BEGIN

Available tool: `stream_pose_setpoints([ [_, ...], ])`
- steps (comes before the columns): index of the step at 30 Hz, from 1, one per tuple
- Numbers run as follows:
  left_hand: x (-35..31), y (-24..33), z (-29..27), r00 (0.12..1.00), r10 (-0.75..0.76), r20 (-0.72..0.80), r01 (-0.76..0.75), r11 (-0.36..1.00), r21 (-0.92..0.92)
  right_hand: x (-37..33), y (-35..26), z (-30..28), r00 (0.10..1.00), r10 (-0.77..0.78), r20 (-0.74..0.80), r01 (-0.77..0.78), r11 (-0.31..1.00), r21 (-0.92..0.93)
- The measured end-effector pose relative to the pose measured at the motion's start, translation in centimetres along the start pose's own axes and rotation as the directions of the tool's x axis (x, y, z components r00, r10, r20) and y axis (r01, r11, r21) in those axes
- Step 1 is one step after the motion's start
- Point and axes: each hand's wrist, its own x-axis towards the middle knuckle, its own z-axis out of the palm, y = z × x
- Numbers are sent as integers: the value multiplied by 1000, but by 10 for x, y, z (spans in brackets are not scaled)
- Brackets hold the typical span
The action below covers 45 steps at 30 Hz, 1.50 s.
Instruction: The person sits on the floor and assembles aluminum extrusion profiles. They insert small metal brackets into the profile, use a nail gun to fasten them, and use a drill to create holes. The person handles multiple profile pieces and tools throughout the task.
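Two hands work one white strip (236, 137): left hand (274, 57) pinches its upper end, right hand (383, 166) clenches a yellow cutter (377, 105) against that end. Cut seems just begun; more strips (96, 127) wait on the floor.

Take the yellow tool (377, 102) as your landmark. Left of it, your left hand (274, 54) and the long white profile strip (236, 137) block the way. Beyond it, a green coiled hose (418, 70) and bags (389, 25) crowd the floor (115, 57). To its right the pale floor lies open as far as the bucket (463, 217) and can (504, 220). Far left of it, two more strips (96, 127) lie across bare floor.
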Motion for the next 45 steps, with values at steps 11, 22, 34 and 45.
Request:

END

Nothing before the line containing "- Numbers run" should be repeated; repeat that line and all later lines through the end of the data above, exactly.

- Numbers run as follows:
  left_hand: x (-35..31), y (-24..33), z (-29..27), r00 (0.12..1.00), r10 (-0.75..0.76), r20 (-0.72..0.80), r01 (-0.76..0.75), r11 (-0.36..1.00), r21 (-0.92..0.92)
  right_hand: x (-37..33), y (-35..26), z (-30..28), r00 (0.10..1.00), r10 (-0.77..0.78), r20 (-0.74..0.80), r01 (-0.77..0.78), r11 (-0.31..1.00), r21 (-0.92..0.93)
- The measured end-effector pose relative to the pose measured at the motion's start, translation in centimetres along the start pose's own axes and rotation as the directions of the tool's x axis (x, y, z components r00, r10, r20) and y axis (r01, r11, r21) in those axes
- Step 1 is one step after the motion's start
- Point and axes: each hand's wrist, its own x-axis towards the middle knuckle, its own z-axis out of the palm, y = z × x
- Numbers are sent as integers: the value multiplied by 1000, but by 10 for x, y, z (spans in brackets are not scaled)
- Brackets hold the typical span
The action below covers 45 steps at 30 Hz, 1.50 s.
Instruction: The person sits on the floor and assembles aluminum extrusion profiles. They insert small metal brackets into the profile, use a nail gun to fasten them, and use a drill to create holes. The person handles multiple profile pieces and tools throughout the task.
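Two hands work one white strip (236, 137): left hand (274, 57) pinches its upper end, right hand (383, 166) clenches a yellow cutter (377, 105) against that end. Cut seems just begun; more strips (96, 127) wait on the floor.

Take the yellow tool (377, 102) as your landmark. Left of it, your left hand (274, 54) and the long white profile strip (236, 137) block the way. Beyond it, a green coiled hose (418, 70) and bags (389, 25) crowd the floor (115, 57). To its right the pale floor lies open as far as the bucket (463, 217) and can (504, 220). Far left of it, two more strips (96, 127) lie across bare floor.
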Motion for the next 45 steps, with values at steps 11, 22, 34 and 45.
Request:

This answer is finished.